The relationships found between these prevalences may be an indication of the transference of resistant bacteria via the food chain, but could also be a consequence of similar within country selective pressures in the discrete reservoirs. While there is already a great amount of data on ambulatory and hospital usage of antimicrobials in most countries, veterinary usage monitoring is still often lacking or vastly incomplete. There are exceptions, with Denmark, the Netherlands, Sweden, and Norway being examples of countries with veterinary antimicrobial consumption-monitoring programs established for years. Most of the remaining EU countries are currently obtaining their first estimates on the figures of veterinary antimicrobial sales; so, hopefully, appropriate data will be available soon. A descriptive study assessing the sales of veterinary antibacterial agents between European countries illustrates the fact that current data are relatively sparse and not available in many countries (Grave et al., 2010).
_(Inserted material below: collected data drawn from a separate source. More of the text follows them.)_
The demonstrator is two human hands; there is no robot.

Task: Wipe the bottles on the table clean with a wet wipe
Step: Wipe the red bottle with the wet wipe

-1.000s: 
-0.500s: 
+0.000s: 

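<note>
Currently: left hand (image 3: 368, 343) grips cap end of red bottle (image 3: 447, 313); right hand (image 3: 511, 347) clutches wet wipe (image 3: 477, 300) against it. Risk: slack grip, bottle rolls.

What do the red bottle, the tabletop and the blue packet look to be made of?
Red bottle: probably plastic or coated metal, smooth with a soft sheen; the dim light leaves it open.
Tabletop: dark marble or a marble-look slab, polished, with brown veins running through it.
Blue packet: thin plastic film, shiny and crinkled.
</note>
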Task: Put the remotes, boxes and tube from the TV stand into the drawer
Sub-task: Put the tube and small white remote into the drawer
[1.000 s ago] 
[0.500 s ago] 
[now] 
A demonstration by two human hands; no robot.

When analyzing these data, we could not see any clear correlation between animal and human antimicrobial usage patterns, which supports the hypothesis of foodborne transference of resistant bacteria.
Using the available human consumption data, we also identified significant correlations between usage rates in humans and occurrence of resistance to fluoroquinolones and cephalosporins in E. coli isolates from humans. This finding is in line with other studies assessing correlations between antimicrobial usage and occurrence of resistant bacteria (Goossens et al., 2005; van de Sande-Bruinsma et al., 2008). While the association between usage and resistance development has in general been clearly documented, there is still a serious need for large epidemiological studies with participation of several countries. Both EMA (European Medicines Agency) and ESAC are currently working to establish reliable monitoring protocols for human and veterinary antimicrobial consumption in Europe.
In summary, we found a strong correlation between the prevalence of resistance to a number of antimicrobials in E. coli isolates from blood stream infections in humans and E. coli isolates from poultry and pigs, respectively. These findings exclude antimicrobial usage as the only explanatory variable for the observed resistances in E. coli from humans. They suggest that, in addition to the contribution of antimicrobial usage in people, a large proportion of resistant E. coli isolates causing blood stream infections in people are likely derived from food animal sources.
Footnotes
Disclosure Statement
No competing financial interests exist.